Für die Frey AG Stans, war es ein absolutes Highlight, bei diesem einzigartigen Seilbahnprojekt dabei zu sein. In einem Pflichten- und Lastenheft wurde von der Bauherrin genau festgelegt, wie die Steuerung funktionieren muss, damit ein zuverlässiger Betrieb mit höchster Verfügbarkeit erreicht wird. Ein ausgeklügeltes Deaktivierungskonzept sorgt dafür, dass der Betrieb selbst im Störungsfall mit einer reduzierten Fahrgeschwindigkeit aufrechterhalten werden kann. Dies selbstverständlich unter Einhaltung der hohen, geforderten Anlagen- und Betriebssicherheit, welche vom TÜV-Süd überprüft und gutgeheissen wurde. Ebenso erlaubt eine riesige, fast 2 MW starke Netzersatz-Anlage, die Seilbahn Zugspitze bei einem Netzausfall ohne Einschränkungen weiter in Betrieb zu halten. Ein weiteres Highlight der neuen Anlage ist, dass sie als erste Seilbahn überhaupt über drei Laufwerke verfügt. Jedes dieser Laufwerke kann sowohl auf der linken wie auch auf der rechten Spur eingesetzt werden. Dadurch reduzieren sich bei der Revision eines der im Einsatz stehenden Laufwerke die Servicezeiten und garantieren die von der Bahnbetreiberin gewünschte hohe Verfügbarkeit der Anlage.

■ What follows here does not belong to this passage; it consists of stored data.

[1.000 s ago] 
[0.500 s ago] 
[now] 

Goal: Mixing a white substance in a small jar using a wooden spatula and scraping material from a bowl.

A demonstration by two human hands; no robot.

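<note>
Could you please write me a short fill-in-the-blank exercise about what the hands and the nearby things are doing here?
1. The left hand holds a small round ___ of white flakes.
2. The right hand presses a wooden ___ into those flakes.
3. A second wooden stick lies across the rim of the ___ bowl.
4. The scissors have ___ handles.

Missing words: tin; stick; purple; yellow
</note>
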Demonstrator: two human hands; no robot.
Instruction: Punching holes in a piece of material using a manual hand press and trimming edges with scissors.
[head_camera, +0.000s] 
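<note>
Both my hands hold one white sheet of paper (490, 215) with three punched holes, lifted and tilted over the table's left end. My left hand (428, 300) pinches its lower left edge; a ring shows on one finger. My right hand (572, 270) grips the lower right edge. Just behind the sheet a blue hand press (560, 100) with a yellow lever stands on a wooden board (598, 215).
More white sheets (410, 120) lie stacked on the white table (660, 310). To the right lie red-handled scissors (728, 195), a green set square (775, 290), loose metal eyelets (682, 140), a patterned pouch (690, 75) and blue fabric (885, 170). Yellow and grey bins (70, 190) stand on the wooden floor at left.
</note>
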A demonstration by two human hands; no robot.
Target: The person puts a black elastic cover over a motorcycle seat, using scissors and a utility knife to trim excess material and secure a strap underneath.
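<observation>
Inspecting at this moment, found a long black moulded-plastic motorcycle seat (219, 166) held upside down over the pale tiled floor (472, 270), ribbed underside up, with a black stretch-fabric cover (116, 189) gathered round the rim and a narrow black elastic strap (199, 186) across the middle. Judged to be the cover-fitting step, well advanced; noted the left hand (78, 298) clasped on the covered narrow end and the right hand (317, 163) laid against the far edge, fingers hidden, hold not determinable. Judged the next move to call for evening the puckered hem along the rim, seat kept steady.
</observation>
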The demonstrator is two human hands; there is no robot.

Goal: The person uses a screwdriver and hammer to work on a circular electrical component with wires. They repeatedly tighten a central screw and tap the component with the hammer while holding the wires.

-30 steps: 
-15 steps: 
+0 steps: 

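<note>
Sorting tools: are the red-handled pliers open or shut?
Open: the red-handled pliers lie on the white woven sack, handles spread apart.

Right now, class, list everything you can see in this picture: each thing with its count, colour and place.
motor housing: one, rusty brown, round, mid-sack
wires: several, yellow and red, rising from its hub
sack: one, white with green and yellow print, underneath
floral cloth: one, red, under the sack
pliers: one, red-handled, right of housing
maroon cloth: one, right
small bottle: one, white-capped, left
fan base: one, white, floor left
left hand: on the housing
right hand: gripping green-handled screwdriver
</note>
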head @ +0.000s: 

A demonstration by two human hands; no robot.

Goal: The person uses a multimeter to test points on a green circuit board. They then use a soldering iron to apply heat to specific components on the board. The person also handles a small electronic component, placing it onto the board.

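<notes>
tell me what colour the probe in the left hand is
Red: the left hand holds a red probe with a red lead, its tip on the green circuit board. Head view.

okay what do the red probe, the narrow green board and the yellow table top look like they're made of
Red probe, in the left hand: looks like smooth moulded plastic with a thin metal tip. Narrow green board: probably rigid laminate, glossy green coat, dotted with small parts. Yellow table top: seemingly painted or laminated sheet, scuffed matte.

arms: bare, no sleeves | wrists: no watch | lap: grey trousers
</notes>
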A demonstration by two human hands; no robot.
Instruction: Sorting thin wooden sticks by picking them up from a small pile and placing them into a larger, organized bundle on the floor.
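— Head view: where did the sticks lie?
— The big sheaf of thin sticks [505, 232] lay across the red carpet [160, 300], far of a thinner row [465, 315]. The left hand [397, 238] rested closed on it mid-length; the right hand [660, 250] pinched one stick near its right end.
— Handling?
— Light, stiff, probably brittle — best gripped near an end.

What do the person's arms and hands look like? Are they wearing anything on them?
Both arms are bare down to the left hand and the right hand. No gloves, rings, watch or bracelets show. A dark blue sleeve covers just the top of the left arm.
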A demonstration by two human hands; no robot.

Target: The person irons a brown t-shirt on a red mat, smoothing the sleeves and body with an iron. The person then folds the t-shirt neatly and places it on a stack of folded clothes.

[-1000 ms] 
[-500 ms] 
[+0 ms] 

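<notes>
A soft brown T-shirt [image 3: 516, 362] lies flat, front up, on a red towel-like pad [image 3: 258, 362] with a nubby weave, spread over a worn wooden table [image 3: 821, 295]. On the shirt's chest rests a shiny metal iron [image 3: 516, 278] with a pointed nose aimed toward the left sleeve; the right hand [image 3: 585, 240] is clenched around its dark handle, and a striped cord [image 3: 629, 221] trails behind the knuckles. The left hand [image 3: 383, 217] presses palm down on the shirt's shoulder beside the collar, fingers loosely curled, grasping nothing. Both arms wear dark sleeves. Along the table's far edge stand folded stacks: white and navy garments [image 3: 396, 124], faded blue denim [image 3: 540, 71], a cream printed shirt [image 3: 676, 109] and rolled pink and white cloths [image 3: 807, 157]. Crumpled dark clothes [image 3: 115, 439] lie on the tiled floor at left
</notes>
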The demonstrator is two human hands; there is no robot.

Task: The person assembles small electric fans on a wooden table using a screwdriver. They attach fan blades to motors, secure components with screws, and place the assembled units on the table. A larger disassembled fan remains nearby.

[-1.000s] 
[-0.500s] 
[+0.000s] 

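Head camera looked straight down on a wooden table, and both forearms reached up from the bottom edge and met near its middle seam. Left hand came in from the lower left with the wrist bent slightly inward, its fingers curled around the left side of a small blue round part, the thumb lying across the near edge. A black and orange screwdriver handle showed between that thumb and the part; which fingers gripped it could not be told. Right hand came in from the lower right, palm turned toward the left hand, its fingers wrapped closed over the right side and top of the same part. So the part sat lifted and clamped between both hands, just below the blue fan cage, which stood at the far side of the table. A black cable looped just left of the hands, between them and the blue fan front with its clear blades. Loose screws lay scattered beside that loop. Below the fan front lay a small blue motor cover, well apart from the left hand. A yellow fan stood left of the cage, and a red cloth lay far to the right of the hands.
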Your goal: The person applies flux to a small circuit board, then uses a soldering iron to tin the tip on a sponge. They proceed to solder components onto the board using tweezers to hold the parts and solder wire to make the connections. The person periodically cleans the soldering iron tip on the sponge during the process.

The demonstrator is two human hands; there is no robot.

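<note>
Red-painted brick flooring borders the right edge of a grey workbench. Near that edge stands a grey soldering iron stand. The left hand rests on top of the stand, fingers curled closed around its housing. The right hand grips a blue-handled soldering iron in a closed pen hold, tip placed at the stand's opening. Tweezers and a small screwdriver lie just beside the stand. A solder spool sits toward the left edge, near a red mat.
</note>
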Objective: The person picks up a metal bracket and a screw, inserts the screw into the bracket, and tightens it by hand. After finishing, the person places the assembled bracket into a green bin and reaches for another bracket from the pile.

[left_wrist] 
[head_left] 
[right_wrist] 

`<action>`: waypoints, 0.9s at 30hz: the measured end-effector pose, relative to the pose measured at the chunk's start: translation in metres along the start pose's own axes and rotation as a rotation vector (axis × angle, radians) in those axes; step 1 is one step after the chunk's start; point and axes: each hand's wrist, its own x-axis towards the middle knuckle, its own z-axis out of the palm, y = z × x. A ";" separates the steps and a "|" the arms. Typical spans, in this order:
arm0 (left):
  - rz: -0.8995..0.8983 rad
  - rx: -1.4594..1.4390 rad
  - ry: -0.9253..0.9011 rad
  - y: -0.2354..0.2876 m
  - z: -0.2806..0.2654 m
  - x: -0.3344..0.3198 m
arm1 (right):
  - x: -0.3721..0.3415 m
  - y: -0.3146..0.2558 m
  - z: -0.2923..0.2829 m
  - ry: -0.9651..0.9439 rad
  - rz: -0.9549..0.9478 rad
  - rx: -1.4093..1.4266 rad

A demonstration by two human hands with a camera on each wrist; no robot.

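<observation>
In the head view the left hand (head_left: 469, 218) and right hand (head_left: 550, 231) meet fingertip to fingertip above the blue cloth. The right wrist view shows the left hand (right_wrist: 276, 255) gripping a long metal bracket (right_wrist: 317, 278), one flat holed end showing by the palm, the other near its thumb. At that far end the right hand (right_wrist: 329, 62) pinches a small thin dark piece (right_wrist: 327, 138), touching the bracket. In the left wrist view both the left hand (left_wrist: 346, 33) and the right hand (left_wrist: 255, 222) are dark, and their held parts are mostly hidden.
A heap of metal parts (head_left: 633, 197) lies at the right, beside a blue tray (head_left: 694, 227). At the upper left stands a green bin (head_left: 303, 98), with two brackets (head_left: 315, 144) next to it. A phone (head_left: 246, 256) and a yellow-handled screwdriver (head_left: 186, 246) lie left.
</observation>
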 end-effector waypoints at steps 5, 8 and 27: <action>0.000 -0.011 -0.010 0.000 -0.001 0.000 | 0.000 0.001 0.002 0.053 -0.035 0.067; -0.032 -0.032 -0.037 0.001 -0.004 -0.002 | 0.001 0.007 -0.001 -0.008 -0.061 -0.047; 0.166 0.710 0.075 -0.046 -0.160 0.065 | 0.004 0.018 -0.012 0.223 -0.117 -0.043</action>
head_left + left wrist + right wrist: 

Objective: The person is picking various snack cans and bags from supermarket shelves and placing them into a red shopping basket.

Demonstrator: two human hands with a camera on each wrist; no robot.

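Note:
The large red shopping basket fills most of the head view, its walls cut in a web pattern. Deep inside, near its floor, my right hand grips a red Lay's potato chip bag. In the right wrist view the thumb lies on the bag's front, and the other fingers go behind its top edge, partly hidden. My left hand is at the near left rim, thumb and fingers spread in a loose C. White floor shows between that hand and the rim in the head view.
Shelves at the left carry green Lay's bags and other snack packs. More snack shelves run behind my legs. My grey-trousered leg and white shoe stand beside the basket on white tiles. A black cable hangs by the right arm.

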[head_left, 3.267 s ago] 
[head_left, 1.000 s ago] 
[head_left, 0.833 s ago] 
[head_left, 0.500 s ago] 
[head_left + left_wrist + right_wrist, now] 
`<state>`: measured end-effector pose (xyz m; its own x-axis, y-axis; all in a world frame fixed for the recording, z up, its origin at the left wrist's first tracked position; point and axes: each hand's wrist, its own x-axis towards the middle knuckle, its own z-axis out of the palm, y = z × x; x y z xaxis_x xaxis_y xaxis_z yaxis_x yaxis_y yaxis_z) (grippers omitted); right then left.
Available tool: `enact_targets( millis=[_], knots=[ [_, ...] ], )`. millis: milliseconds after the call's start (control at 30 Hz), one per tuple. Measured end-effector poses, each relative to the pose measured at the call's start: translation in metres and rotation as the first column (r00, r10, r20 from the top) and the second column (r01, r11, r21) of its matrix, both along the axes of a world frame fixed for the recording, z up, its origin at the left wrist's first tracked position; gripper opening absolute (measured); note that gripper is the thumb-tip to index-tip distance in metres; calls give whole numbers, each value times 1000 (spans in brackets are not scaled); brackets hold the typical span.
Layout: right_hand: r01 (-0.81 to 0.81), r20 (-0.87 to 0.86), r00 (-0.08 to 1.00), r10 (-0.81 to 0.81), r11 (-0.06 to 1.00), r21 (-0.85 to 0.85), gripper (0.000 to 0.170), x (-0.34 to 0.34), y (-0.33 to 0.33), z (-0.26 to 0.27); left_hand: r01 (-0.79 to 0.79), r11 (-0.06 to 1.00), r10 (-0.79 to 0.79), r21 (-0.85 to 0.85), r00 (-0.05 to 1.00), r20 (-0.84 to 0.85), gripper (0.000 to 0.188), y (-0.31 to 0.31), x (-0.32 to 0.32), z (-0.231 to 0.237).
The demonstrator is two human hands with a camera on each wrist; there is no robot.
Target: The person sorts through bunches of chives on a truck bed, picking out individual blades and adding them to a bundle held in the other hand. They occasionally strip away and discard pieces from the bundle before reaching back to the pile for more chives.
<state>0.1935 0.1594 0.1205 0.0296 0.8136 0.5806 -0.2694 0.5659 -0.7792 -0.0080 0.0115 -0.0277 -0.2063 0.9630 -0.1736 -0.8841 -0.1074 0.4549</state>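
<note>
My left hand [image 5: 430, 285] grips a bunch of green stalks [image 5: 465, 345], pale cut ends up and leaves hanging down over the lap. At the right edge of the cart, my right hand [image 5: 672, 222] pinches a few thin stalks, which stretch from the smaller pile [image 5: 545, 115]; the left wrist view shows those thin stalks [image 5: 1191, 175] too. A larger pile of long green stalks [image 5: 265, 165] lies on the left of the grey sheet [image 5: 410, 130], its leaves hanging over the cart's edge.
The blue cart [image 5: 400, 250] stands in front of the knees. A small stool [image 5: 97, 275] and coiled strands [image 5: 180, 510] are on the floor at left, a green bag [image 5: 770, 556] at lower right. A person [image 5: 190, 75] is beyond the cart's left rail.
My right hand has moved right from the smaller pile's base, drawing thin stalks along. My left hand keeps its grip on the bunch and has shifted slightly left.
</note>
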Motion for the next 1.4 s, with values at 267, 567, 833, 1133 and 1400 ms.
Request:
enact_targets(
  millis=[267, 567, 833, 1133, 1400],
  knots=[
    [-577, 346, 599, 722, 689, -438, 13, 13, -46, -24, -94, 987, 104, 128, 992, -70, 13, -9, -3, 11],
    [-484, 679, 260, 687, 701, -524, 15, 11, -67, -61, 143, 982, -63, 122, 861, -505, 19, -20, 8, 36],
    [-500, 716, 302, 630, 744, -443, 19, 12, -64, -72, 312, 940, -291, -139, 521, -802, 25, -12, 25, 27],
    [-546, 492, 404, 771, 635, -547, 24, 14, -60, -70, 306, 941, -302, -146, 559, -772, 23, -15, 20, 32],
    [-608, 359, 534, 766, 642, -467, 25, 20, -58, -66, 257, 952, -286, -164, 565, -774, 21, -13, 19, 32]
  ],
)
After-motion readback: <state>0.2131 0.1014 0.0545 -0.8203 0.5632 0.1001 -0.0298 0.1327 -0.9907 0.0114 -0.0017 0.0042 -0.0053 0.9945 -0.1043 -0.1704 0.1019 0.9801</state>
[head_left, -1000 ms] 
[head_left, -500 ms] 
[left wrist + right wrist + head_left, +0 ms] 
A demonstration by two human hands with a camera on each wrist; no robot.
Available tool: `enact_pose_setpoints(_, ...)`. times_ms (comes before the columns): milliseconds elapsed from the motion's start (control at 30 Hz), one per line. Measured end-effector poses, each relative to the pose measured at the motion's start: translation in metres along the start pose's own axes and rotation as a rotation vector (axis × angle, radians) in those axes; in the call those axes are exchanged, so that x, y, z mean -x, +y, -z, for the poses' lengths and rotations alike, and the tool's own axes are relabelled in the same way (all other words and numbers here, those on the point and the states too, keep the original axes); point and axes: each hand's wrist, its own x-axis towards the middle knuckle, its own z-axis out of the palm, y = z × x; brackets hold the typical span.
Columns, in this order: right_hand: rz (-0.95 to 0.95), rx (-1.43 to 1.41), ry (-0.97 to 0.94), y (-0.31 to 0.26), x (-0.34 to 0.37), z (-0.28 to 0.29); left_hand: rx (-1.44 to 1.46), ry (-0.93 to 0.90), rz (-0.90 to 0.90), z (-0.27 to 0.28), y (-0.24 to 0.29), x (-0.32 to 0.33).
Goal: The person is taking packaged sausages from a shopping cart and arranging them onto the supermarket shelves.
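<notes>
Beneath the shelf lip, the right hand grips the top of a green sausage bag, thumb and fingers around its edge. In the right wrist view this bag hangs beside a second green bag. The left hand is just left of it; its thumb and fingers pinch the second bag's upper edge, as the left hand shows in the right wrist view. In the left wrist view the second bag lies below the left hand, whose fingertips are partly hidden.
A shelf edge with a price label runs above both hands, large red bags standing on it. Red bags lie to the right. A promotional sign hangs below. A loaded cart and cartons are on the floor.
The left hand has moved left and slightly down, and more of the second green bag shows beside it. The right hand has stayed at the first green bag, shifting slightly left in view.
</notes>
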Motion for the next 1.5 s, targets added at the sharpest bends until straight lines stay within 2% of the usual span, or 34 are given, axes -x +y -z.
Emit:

Bald auch gastronomisch top

Die bekannte Stahlbau und Fassadenunternehmung Pichler aus Südtirol errichtete den imposanten Gebäudekomplex in der Tal- sowie in der Bergstation. In luftiger Höhe wurde in der Bergstation über 2‘000 m2 Fassadenfläche überbaut. Damit architektonisch als seine Richtigkeit hat, gestaltete das Architekt Büro Hasenauer aus Saalfelden die Gebäudehüllen sowie die Verkehrswege der beiden Stationen.

Dass so ein komplexes Projekt umgesetzt werden konnte, bedurfte es einer langjährigen Planung mit kompetenten Partnern die sorgfältig und seriös ihre Arbeit durchführten. Allen Beteiligten an diesem Projekt gebührt hohen Respekt und dass der Neubau der Pendelbahn Zugspitze auf Top of Germany unfallfrei durchgeführt werden konnte. Die definitive Vollendung des neuen Gipfelkomplexes inklusive der neuen Gastronomie wird am 1. Juli von diesem Jahr abgeschlossen sein. Ab dann stehen drei Restaurants mit unterschiedlich definiertem Ambiente und ein Bereich für den schnellen Genuss, wobei insgesamt Platz für ca. 450 Gäste drinnen und ca. 850 draussen geschaffen wird. Wahrlich ein einmaliger Höhengenuss! Jedoch bereits heute beschert das 50-Millionen-Euro-Projekt den Zugspitzbesuchern einen ausgezeichneten Komfort und der gesamten Region touristische Impulse.